With social and academic pressure mounting, a teacher shares what he’s learned about tracking his students’ mental well-being.

This article By David Tow summarizes a serious issue:

I lost my first student to suicide not long ago. The student was no longer in my class at the time, nor even at the school, but I was flooded with the expected surge of feelings: overwhelming sadness, periodic despair, compulsive frame-by-frame replays of our every interaction. I felt the loss deeply. It was unspeakably tragic—for the student’s friends and family, for me, and for the world I’d hoped the student would help shape.
"I was haunted, too—I still am—by the fear of a similar tragedy among my raw-nerved and anxious students," Tow says. "And the recent spike in teenage suicides in my area has underscored this fear sharply."

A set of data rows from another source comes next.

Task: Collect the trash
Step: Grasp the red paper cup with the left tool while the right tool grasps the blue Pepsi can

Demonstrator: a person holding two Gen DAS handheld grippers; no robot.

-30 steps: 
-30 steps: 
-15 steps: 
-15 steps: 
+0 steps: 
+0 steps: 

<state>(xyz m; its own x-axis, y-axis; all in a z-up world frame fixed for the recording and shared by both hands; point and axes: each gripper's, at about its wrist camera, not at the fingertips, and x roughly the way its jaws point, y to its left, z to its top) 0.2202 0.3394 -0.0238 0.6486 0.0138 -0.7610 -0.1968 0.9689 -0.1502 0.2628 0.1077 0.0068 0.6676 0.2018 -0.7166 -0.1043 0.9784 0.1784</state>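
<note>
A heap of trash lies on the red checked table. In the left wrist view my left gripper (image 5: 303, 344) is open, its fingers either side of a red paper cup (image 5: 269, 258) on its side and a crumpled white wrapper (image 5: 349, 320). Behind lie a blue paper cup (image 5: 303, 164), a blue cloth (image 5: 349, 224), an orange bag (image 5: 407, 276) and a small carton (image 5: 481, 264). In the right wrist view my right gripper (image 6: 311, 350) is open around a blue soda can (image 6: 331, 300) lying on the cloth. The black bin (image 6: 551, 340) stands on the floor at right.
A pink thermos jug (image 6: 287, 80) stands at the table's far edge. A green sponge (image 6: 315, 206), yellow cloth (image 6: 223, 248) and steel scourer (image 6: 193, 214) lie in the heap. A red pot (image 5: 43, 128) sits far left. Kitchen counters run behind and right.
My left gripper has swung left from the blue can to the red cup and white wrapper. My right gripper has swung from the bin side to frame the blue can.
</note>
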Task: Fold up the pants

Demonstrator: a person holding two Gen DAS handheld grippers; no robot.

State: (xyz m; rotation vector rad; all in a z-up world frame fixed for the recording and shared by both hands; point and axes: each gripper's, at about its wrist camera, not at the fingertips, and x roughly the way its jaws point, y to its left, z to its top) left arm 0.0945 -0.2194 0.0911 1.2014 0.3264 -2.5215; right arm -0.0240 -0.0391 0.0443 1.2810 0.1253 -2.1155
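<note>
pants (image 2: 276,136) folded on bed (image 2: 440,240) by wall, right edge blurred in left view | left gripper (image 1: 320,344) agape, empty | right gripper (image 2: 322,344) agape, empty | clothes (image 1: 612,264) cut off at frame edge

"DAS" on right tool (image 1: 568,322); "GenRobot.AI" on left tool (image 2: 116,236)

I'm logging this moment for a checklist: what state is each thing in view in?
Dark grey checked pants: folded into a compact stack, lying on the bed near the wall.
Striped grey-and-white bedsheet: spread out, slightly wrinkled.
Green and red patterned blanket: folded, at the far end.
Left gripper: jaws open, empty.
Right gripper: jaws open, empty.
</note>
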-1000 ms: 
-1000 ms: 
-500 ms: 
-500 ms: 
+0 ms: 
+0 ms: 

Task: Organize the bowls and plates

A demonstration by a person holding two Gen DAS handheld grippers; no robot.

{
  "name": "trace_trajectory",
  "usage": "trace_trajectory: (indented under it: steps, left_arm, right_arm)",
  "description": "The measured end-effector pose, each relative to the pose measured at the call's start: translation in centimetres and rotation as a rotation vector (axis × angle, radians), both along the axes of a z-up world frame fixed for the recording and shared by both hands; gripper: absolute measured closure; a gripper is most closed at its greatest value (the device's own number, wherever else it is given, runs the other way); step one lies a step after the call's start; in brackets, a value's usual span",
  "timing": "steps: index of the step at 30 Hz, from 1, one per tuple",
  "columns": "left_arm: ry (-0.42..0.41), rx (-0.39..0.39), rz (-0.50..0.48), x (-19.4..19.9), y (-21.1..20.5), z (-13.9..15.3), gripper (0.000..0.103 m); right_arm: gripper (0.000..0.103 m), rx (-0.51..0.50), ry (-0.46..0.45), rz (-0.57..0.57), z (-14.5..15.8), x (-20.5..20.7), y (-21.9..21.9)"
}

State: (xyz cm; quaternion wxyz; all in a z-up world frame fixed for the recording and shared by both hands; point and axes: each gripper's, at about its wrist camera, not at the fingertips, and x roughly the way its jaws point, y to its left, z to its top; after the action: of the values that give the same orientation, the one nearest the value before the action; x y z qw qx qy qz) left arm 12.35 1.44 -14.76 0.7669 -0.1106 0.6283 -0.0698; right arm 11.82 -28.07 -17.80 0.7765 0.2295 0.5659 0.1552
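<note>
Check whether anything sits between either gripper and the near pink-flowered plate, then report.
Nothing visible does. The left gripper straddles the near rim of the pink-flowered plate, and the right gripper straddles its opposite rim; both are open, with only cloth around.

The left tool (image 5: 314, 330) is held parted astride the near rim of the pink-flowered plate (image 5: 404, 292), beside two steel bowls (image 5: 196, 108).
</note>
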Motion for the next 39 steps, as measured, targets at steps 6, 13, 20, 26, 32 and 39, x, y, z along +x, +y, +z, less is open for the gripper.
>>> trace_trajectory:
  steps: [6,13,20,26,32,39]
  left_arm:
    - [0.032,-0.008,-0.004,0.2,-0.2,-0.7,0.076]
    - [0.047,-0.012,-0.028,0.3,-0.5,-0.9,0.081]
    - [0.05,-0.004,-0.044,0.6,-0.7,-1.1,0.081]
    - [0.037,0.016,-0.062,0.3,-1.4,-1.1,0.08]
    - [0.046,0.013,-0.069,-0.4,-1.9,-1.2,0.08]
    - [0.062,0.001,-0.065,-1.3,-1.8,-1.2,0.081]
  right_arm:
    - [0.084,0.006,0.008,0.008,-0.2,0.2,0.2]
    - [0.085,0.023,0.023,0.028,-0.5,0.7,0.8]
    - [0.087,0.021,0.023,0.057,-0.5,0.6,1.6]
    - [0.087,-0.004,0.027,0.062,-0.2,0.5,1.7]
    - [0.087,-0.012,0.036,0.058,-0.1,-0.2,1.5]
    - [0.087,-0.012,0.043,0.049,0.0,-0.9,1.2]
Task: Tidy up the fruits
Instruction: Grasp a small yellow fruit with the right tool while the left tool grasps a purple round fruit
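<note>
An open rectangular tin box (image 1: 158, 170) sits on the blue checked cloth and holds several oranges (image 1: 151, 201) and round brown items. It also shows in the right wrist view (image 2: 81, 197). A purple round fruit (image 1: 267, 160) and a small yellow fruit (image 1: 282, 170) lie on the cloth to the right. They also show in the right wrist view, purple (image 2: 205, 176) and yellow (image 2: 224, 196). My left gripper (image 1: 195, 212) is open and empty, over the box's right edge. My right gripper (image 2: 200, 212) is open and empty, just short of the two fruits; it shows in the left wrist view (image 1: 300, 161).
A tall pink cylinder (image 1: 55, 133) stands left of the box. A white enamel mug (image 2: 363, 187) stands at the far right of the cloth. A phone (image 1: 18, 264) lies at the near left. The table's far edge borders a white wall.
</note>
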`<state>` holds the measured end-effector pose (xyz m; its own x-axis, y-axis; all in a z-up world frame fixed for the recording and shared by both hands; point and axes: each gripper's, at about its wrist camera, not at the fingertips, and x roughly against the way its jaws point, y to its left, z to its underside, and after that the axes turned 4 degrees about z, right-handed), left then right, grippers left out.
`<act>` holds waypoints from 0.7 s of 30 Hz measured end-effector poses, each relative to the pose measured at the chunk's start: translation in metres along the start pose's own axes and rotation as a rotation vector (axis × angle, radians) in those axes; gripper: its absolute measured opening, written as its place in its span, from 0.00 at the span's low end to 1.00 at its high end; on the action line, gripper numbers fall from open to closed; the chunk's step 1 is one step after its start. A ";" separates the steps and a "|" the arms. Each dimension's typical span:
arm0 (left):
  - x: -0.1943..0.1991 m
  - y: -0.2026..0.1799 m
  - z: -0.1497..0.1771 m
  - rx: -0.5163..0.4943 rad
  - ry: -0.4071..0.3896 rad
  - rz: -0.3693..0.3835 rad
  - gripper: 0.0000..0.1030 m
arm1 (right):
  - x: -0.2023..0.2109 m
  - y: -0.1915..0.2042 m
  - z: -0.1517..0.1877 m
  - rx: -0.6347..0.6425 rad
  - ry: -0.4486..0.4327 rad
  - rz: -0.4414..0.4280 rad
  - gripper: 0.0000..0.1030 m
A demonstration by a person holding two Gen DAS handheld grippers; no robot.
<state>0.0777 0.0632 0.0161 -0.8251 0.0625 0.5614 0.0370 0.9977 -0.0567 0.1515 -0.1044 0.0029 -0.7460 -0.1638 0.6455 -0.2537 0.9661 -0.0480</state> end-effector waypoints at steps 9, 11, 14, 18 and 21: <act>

Based on my observations, the lives of the high school students I teach are hemmed in everywhere by social pressures and expectations: high-stakes testing, the looming shadow of college admissions, the fiercely competitive school system, the painful process of figuring out who you are, and the ubiquitous desire for peer acceptance. Add to this the unseen pressures—fractured or fragmented home lives, emotional or physical violence and abuse, struggles with substance use, legal problems, and the wide range of issues borne by the many immigrant communities across the country—and it makes for a period of unsustainable emotional distress. In recent weeks the constant pressure has meant dealing with student depression almost daily, and helping support those who I feel might be toeing the line of self-harm.